_What is required:_ Return the data that follows exactly as it appears. Pictures do not belong in the copy.

--*--

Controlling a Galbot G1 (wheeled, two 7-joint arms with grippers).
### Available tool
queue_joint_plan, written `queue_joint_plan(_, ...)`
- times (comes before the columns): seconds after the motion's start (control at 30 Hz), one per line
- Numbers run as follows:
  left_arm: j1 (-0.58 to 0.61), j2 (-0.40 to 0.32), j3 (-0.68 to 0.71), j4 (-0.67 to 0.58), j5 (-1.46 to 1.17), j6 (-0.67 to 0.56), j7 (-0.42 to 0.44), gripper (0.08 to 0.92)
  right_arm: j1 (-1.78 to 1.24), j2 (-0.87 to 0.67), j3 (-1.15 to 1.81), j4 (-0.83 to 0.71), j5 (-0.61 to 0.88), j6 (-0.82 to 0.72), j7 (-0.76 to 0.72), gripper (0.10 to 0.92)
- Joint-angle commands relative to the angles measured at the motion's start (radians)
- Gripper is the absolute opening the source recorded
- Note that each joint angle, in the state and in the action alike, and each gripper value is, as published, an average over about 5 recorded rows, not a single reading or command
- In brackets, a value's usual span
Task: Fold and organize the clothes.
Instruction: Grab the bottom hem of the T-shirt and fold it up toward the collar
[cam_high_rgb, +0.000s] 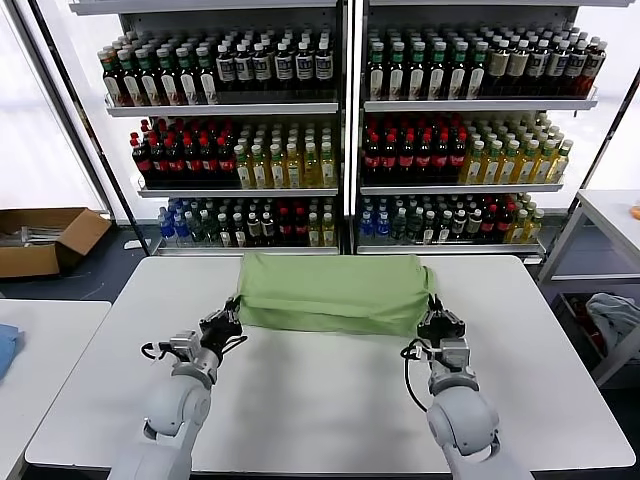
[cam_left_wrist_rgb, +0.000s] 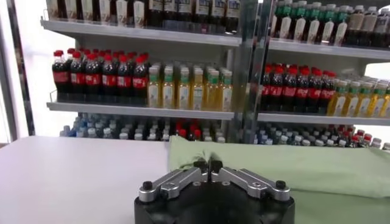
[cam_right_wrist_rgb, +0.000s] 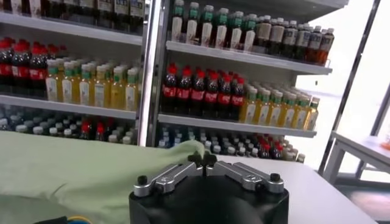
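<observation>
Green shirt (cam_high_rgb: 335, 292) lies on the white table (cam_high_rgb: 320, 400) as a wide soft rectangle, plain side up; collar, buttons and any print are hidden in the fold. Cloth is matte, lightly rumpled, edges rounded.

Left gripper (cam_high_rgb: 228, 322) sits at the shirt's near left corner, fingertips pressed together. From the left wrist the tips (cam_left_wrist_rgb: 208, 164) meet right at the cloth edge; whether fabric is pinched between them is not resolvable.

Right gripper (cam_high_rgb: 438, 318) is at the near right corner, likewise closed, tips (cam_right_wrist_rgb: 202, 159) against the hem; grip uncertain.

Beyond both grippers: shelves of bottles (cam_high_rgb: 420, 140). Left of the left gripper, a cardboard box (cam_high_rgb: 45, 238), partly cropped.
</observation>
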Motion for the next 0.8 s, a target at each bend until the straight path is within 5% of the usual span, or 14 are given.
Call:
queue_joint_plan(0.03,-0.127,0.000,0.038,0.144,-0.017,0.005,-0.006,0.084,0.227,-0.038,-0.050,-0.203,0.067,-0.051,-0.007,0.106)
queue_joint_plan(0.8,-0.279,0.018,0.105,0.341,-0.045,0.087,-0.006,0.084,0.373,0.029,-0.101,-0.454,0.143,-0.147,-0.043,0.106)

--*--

_The answer:_
Controlling a Galbot G1 (wheeled, two 7-joint arms with grippers).
### Available tool
queue_joint_plan, written `queue_joint_plan(_, ...)`
- times (comes before the columns): seconds after the motion's start (control at 30 Hz), one per line
- Numbers run as follows:
  left_arm: j1 (-0.58 to 0.61), j2 (-0.40 to 0.32), j3 (-0.68 to 0.71), j4 (-0.67 to 0.58), j5 (-1.46 to 1.17), j6 (-0.67 to 0.56), j7 (-0.42 to 0.44), gripper (0.08 to 0.92)
  right_arm: j1 (-1.78 to 1.24), j2 (-0.87 to 0.67), j3 (-1.15 to 1.81), j4 (-0.83 to 0.71), j5 (-0.61 to 0.88), j6 (-0.82 to 0.72), j7 (-0.76 to 0.72), gripper (0.10 to 0.92)
- Joint-angle commands relative to the angles measured at the motion's start (radians)
- Gripper is the absolute opening the source recorded
- Note that each joint angle, in the state and in the action alike, and each gripper value is, as published, an average over about 5 recorded rows, not a single reading or command
- In brackets, a value's usual span
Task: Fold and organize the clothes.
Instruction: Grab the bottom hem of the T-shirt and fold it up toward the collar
[cam_high_rgb, +0.000s] 
[cam_left_wrist_rgb, +0.000s] 
[cam_right_wrist_rgb, +0.000s] 
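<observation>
Green shirt (cam_high_rgb: 335, 292) lies on the white table (cam_high_rgb: 320, 400) as a wide soft rectangle, plain side up; collar, buttons and any print are hidden in the fold. Cloth is matte, lightly rumpled, edges rounded.

Left gripper (cam_high_rgb: 228, 322) sits at the shirt's near left corner, fingertips pressed together. From the left wrist the tips (cam_left_wrist_rgb: 208, 164) meet right at the cloth edge; whether fabric is pinched between them is not resolvable.

Right gripper (cam_high_rgb: 438, 318) is at the near right corner, likewise closed, tips (cam_right_wrist_rgb: 202, 159) against the hem; grip uncertain.

Beyond both grippers: shelves of bottles (cam_high_rgb: 420, 140). Left of the left gripper, a cardboard box (cam_high_rgb: 45, 238), partly cropped.
</observation>
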Motion for the next 0.8 s, a target at each bend until the straight path is within 5% of the usual span, or 14 are given.
Call:
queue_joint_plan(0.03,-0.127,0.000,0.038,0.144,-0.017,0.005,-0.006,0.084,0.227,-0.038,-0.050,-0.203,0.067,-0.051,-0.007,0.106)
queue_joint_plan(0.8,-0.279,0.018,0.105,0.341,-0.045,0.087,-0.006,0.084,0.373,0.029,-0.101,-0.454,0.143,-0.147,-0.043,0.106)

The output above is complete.